- Official DVD cover
- Genre: Action Adventure War
- Written by: Mark Rodgers
- Directed by: Lee H. Katzin
- Starring: Telly Savalas Ernest Borgnine Hunt Block Matthew Burton Alex Cord Heather Thomas Erik Estrada Ernie Hudson
- Music by: John Cacavas
- Country of origin: United States
- Original language: English

Production
- Producer: Mel Swope
- Production location: Zagreb, Croatia
- Cinematography: Tomislav Pinter
- Editors: Leon Carrere Richard E. Rabjohn
- Running time: 94 min.
- Production companies: MGM/UA Television RAI Radiotelevisione Italiana Jadran Film

Original release
- Network: NBC
- Release: February 14, 1988

= The Dirty Dozen: The Fatal Mission =

1988 American made-for-TV movie

The Dirty Dozen: The Fatal Mission is a 1988 made-for-TV film directed by Lee H. Katzin, and is the third sequel to the 1967 Robert Aldrich film The Dirty Dozen. It features an all-new "dirty dozen", with the exception of the returning Joe Stern, under the leadership of Major Wright (played by Telly Savalas). The plot concerns Major Wright and his convict commando squad attempting to stop 12 top Nazis, who are trying to organize a Fourth Reich.

==Plot==
Major Wright leads a group of commandos in Nazi-occupied Denmark to meet up with informant Carl Ludwig, who is being followed by a German patrol. Ludwig is shot, and before he succumbs to his wounds, utters the phrase, "vierundzwanzig, zwanzig" (2420), which Major Wright does not understand.

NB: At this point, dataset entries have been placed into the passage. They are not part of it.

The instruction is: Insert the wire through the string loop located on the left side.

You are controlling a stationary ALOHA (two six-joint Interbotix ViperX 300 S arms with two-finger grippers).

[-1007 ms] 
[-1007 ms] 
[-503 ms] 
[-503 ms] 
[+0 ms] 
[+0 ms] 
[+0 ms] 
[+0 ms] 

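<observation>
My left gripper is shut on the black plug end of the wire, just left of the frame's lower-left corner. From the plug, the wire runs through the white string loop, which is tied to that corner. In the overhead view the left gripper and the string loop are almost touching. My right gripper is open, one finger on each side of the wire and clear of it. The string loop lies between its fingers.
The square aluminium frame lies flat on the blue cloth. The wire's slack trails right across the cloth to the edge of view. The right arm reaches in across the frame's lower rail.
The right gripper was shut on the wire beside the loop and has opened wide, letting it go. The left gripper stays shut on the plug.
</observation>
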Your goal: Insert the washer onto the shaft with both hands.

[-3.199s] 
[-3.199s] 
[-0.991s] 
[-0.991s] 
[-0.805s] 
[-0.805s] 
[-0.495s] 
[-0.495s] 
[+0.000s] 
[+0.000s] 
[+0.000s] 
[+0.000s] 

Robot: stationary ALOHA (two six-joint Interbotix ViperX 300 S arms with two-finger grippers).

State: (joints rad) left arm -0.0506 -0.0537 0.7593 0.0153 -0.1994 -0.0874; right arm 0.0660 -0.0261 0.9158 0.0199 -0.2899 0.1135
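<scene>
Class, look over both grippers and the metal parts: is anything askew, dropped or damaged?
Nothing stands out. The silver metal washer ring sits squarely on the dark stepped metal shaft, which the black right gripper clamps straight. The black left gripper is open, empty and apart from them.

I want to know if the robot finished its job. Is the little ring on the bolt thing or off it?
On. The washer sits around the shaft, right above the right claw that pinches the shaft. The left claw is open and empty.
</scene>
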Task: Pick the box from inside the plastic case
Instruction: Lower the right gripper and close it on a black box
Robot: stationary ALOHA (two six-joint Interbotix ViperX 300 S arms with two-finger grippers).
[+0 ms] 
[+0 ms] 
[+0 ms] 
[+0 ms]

Back in England, Major Wright, Major General Worden, Lieutenant Carol Campbell and a British Lieutenant Colonel meet in London to discuss German plans for developing a Fourth Reich in the Middle East. SS General Kurt Richter has selected loyal and influential Nazis to be transported to Istanbul and plan to travel by train from Munich along the old Orient Express route through neutral Turkey. Major Wright is ordered to recruit twelve men from Forbes Road Military Prison for a suicide mission: prevent the train from reaching its destination and kill Richter's loyalists. They will be riding in Orient Express train car #2420.

Major Wright and Sergeant Holt train a new 'dirty dozen', who must take their first and last parachute training jumps at night due to time constraints. Hoffman is killed when his parachute doesn't open due to sabotage. On their final day of training, Wright reports his belief that a traitor in the 'dirty dozen' is feeding information to the Germans. General Worden and the Colonel want to abort the mission, but Major Wright convinces them he'll find the traitor. Figuring the alerted Germans will wait for them at the drop zone, he orders the pilots to drop them in Skopje instead.

In Skopje, Major Wright and Demchuk meet the resistance leader Yelena Voskovic. The dozen and the resistance group successfully destroy a checkpoint to the railroad, but Munoz is killed. In Sofia, the group infiltrates the train at a bridge and searches the train cars for Richter's loyalists. Wilson and Porter are killed, Hamilton and Echevarria are wounded, and Demchuk seizes control of the locomotive. The loyalists are locked in car #2420 and Major Wright decides to hold them as hostages. The Germans attempt to block the train with a tanker car and Demchuck halts the train. D'Agostino is caught placing a grenade on the tanker and killed by Major Wright as a traitor. Wright attaches the tanker to the front of the train and they continue to Dranos, where they encounter a German roadblock.

Major Wright orders everyone but Richter's men to evacuate and the Germans attack the train. In the ensuing battle, Ricketts is mortally wounded and Mitchell and Demchuk are killed as the train plows through the roadblock. The German defenders are killed in the explosion, with Richter and the loyalists in car #2420.

Major Wright and the survivors rendezvous with a British submarine in the Aegean Sea and Yelena returns to Yugoslavia to join Tito's partisans. Major Wright and Sergeant Holt return to the UK with the survivors of the 'dirty dozen': Joseph Stern, Lieutenant Campbell, Joseph Hamilton, Fred Collins and Roberto Echevarria.